SUPPLIED MATERIAL:
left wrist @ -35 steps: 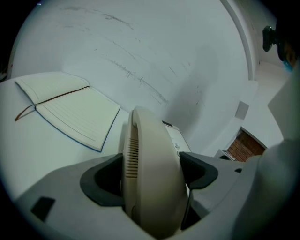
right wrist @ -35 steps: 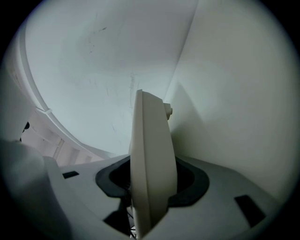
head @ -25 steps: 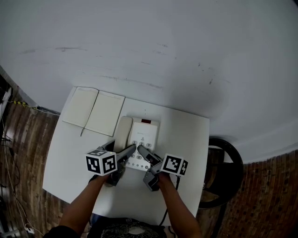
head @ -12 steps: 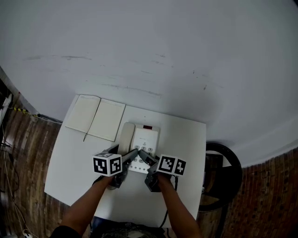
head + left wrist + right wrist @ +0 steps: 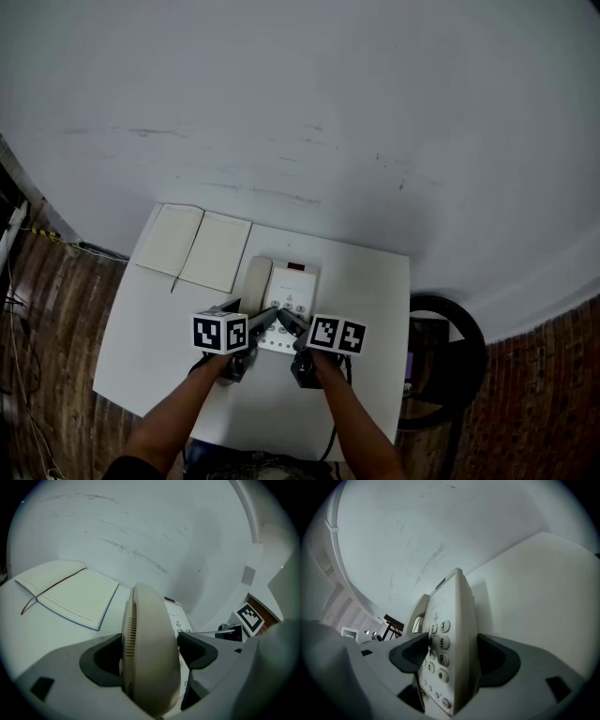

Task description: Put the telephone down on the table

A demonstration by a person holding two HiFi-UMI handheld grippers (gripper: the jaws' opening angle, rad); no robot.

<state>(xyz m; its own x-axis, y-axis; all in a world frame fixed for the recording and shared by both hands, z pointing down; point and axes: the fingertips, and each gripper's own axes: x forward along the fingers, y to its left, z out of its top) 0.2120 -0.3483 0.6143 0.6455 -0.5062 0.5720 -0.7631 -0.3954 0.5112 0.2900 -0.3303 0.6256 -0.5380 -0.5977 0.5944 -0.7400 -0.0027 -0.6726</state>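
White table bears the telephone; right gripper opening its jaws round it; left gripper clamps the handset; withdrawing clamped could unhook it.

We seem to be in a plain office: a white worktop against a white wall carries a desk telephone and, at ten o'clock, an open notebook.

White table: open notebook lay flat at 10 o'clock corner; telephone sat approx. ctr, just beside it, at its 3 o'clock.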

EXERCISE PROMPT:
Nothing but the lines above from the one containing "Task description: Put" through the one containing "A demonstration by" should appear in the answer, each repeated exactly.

TASK ANSWER:
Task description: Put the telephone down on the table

A demonstration by a person holding two HiFi-UMI handheld grippers (gripper: the jaws' opening angle, rad); no robot.

Work on the exercise is complete.